REQUIREMENT — Report how many lines below contain the word "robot". Give only the number.
(Beginning of PROVIDED INFORMATION)
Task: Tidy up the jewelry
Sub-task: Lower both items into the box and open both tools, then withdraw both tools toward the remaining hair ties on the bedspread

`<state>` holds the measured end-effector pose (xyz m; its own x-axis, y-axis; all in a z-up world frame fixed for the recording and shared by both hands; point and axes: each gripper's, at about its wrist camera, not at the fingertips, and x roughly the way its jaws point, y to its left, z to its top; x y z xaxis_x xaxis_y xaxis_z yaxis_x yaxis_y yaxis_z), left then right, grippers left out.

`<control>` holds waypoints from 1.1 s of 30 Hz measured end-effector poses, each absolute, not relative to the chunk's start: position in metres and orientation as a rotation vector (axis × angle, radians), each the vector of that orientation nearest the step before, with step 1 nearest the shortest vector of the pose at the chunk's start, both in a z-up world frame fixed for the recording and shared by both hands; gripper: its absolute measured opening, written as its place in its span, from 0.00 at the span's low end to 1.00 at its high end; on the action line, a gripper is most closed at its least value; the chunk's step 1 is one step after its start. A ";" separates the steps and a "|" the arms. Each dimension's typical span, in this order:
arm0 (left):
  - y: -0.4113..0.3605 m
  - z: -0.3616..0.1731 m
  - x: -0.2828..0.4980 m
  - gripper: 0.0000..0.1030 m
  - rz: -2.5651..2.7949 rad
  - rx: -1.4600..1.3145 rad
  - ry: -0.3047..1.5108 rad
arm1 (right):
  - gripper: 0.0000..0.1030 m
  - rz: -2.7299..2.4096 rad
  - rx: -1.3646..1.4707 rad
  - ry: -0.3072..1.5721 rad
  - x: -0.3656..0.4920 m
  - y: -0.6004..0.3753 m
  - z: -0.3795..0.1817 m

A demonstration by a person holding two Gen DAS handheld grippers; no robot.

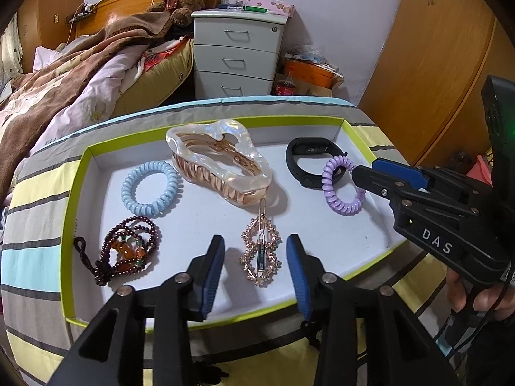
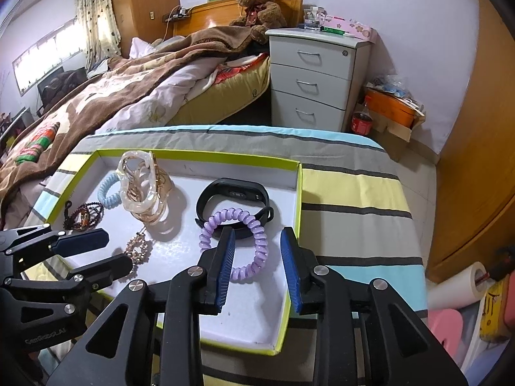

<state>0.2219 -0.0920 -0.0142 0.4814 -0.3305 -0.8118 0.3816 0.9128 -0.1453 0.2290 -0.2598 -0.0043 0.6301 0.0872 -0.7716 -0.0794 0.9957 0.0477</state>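
While both grippers hang over tray (image 1: 370, 135), L gripper (image 1: 256, 270) released, pads apart astride gold hairpin (image 1: 261, 252) at tray's near edge; R gripper (image 2: 259, 268) released, purple coil tie (image 2: 236, 244) loose between pads, near tray's right wall.

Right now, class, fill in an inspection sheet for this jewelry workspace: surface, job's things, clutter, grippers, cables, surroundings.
Surface: striped cloth under a green-rimmed tray.
Job's things: in the tray lie a blue coil hair tie, pearly claw clip, black fitness band, purple coil hair tie, dark bead bracelet, rose-gold hair clip.
Clutter: nothing seen.
Grippers: left gripper open astride the rose-gold hair clip; right gripper open over the purple coil hair tie.
Cables: black cable at the person's hand.
Surroundings: bed, teddy bear, drawer unit.
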 end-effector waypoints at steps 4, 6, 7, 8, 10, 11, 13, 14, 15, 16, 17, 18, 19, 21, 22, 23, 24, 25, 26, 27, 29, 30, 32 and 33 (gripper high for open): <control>-0.092 -0.008 0.217 0.45 -0.438 0.056 0.963 | 0.31 0.092 0.017 0.872 0.223 -0.259 0.000; -0.092 -0.005 0.215 0.49 -0.436 0.057 0.958 | 0.31 0.089 0.025 0.862 0.218 -0.259 0.003; -0.091 -0.003 0.213 0.50 -0.435 0.057 0.953 | 0.31 0.090 0.029 0.860 0.216 -0.258 0.004; -0.091 -0.001 0.210 0.50 -0.438 0.057 0.948 | 0.31 0.089 0.034 0.855 0.214 -0.258 0.006; -0.090 0.003 0.206 0.50 -0.436 0.056 0.939 | 0.31 0.088 0.042 0.844 0.208 -0.258 0.010; -0.089 0.005 0.203 0.52 -0.434 0.056 0.932 | 0.31 0.088 0.048 0.838 0.205 -0.258 0.012; -0.085 0.009 0.197 0.53 -0.430 0.050 0.922 | 0.31 0.090 0.060 0.827 0.199 -0.257 0.016; -0.084 0.010 0.195 0.54 -0.428 0.049 0.919 | 0.31 0.093 0.064 0.822 0.195 -0.256 0.018; -0.083 0.012 0.191 0.54 -0.423 0.048 0.916 | 0.31 0.094 0.065 0.818 0.192 -0.255 0.020; -0.080 0.013 0.188 0.54 -0.416 0.048 0.912 | 0.31 0.094 0.064 0.814 0.189 -0.254 0.021; -0.078 0.015 0.184 0.55 -0.414 0.046 0.907 | 0.31 0.097 0.064 0.808 0.185 -0.253 0.023; -0.075 0.017 0.182 0.55 -0.411 0.041 0.903 | 0.31 0.099 0.066 0.802 0.180 -0.252 0.025; -0.072 0.018 0.179 0.55 -0.406 0.039 0.899 | 0.31 0.100 0.069 0.800 0.177 -0.251 0.025; -0.067 0.020 0.172 0.55 -0.393 0.036 0.892 | 0.31 0.104 0.080 0.791 0.169 -0.249 0.026; -0.064 0.022 0.169 0.55 -0.388 0.034 0.886 | 0.31 0.103 0.083 0.789 0.165 -0.248 0.026; -0.061 0.023 0.165 0.56 -0.384 0.033 0.882 | 0.31 0.104 0.087 0.789 0.161 -0.248 0.026; -0.057 0.023 0.162 0.56 -0.381 0.030 0.880 | 0.31 0.107 0.093 0.790 0.158 -0.247 0.025; -0.053 0.024 0.158 0.56 -0.377 0.025 0.878 | 0.31 0.110 0.094 0.790 0.156 -0.246 0.025; -0.049 0.024 0.154 0.56 -0.374 0.021 0.877 | 0.31 0.109 0.094 0.792 0.152 -0.245 0.023; -0.046 0.024 0.151 0.56 -0.371 0.016 0.875 | 0.31 0.107 0.092 0.795 0.149 -0.243 0.022; -0.039 0.024 0.145 0.56 -0.362 0.011 0.874 | 0.31 0.108 0.093 0.799 0.144 -0.241 0.019; -0.036 0.025 0.142 0.56 -0.357 0.008 0.872 | 0.31 0.111 0.095 0.804 0.142 -0.240 0.017; -0.030 0.025 0.137 0.57 -0.352 0.000 0.870 | 0.31 0.114 0.100 0.808 0.137 -0.239 0.015; -0.027 0.024 0.134 0.57 -0.347 -0.004 0.870 | 0.31 0.117 0.103 0.812 0.135 -0.239 0.013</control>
<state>0.1342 -0.0267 0.0242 0.5930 -0.2996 -0.7474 0.2966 0.9442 -0.1431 0.1346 -0.2387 0.0132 0.6821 0.1439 -0.7169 -0.0648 0.9885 0.1367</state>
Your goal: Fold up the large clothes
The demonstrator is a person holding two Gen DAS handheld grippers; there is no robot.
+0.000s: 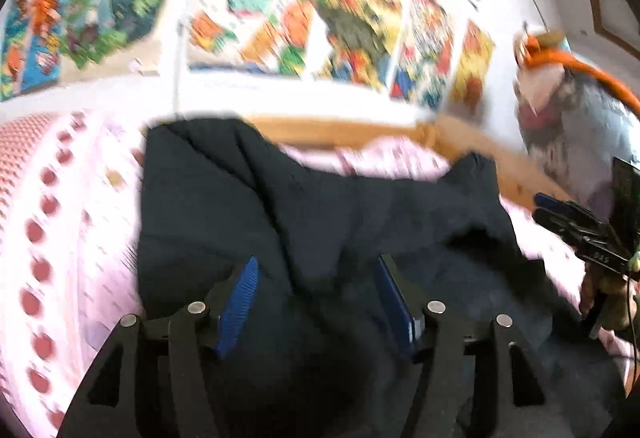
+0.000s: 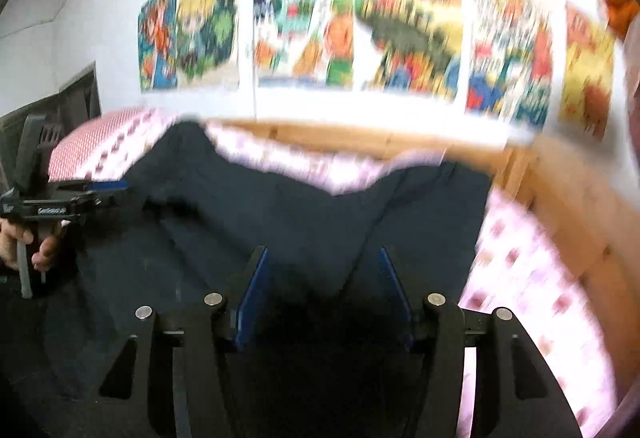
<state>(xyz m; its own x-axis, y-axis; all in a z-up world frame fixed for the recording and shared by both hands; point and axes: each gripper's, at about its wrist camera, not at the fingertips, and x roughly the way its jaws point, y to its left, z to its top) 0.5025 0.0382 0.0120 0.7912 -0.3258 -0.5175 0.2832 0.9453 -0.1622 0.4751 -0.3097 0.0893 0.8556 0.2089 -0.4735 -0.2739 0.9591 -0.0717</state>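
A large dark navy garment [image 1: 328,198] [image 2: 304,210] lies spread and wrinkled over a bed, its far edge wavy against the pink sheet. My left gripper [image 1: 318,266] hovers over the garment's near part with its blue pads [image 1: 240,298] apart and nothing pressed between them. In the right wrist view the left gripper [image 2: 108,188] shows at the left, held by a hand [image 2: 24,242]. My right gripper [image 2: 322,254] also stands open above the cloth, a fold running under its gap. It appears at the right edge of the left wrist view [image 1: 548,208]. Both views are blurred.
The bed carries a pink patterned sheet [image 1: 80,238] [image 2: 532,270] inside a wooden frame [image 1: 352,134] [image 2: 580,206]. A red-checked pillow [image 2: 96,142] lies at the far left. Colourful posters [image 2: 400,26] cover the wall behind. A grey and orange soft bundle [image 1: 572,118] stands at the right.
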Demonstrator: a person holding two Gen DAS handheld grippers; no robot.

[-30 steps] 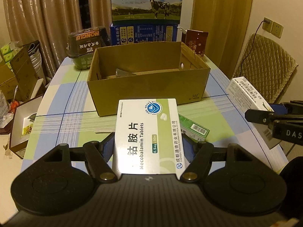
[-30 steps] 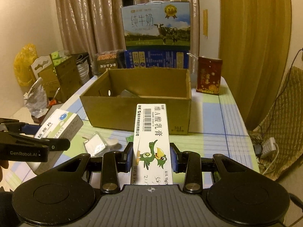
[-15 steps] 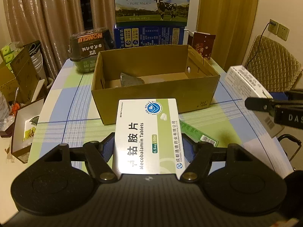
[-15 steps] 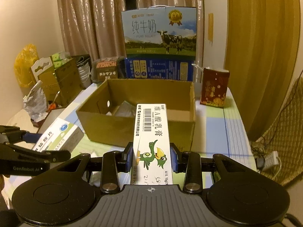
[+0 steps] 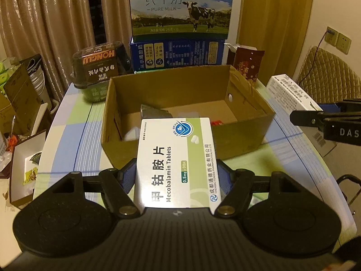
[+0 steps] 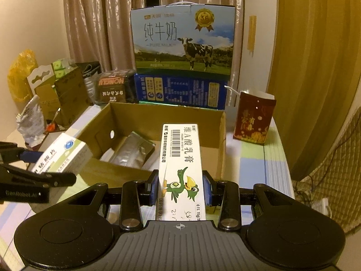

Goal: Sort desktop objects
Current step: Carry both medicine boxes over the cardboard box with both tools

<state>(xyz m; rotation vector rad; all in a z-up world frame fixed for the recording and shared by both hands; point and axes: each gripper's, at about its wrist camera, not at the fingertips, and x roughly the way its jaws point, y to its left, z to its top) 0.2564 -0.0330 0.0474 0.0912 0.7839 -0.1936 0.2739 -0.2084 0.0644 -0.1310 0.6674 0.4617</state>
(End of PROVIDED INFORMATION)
SOLUTION — 3